**Brief:** Output range, inclusive: from the line containing "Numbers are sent" to the line containing "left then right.". Restate those lines from the data below word for word and only those.

**Information supplied:**
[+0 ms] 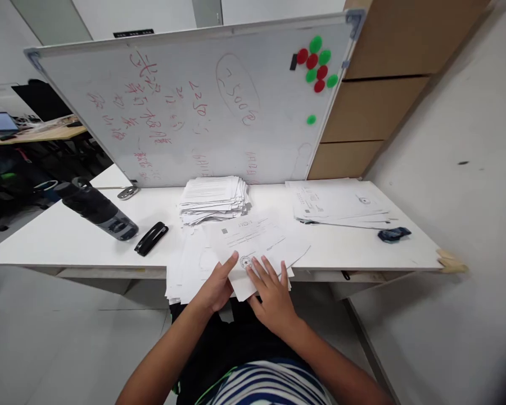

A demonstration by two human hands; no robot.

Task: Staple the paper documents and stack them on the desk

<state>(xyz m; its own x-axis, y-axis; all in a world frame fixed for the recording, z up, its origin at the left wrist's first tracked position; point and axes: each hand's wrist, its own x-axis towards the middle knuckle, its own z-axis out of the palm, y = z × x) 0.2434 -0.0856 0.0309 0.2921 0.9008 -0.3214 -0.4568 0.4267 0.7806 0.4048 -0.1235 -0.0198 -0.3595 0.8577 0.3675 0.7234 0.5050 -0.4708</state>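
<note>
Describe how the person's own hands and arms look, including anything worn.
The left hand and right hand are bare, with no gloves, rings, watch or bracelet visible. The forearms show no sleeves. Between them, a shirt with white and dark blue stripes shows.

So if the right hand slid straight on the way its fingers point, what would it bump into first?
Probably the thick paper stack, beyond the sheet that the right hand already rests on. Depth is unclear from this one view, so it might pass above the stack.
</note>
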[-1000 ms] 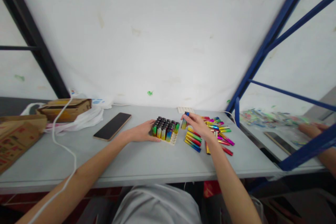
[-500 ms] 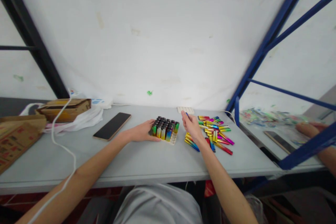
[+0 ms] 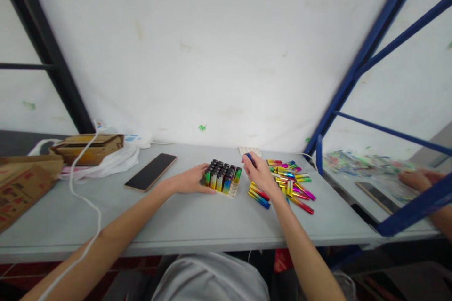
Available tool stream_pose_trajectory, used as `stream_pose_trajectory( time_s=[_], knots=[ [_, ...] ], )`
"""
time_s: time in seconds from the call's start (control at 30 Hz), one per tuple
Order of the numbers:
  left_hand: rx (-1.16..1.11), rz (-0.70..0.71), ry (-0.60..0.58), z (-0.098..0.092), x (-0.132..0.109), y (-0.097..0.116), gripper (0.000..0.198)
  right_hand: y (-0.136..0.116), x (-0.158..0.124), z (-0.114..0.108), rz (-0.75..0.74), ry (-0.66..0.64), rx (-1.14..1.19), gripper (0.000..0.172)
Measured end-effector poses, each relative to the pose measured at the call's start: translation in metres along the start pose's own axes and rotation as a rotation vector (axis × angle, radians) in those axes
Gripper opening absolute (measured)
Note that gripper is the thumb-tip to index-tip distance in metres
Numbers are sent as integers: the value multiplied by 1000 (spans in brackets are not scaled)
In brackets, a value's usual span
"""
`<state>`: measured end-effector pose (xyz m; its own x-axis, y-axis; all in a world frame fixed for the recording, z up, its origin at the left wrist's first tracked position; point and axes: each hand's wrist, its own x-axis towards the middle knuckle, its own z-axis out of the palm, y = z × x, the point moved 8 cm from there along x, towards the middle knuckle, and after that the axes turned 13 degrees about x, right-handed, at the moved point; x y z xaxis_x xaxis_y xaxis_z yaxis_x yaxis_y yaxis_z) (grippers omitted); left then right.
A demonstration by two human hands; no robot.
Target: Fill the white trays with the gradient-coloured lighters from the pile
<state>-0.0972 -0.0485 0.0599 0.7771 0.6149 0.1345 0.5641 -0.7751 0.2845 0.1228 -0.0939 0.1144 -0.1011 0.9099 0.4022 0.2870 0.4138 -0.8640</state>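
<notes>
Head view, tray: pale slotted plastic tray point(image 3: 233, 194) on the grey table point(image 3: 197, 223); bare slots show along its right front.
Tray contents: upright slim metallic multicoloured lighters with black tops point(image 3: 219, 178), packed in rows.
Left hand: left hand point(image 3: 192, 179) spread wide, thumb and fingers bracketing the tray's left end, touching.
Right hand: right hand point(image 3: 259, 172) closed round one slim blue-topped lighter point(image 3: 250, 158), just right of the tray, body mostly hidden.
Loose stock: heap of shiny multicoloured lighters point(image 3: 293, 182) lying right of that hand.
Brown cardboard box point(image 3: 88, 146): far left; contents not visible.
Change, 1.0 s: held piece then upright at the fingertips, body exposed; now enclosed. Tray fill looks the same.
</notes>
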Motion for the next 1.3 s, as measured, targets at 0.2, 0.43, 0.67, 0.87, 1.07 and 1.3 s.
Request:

**Result:**
Numbers are sent as integers: the value multiplied by 1000 (spans in brackets are not scaled)
In brackets, a value's usual span
"""
`<state>`: measured end-effector pose (xyz m; its own x-axis, y-axis; all in a world frame fixed for the recording, z up, its origin at the left wrist's first tracked position; point and axes: each hand's wrist, its own x-axis towards the middle knuckle, its own z-axis out of the palm, y = z × x, the point moved 8 cm from there along x, towards the middle knuckle, and after that the axes turned 13 degrees about x, right-handed, at the moved point; x y z xaxis_x xaxis_y xaxis_z yaxis_x yaxis_y yaxis_z) (grippers omitted); left then right.

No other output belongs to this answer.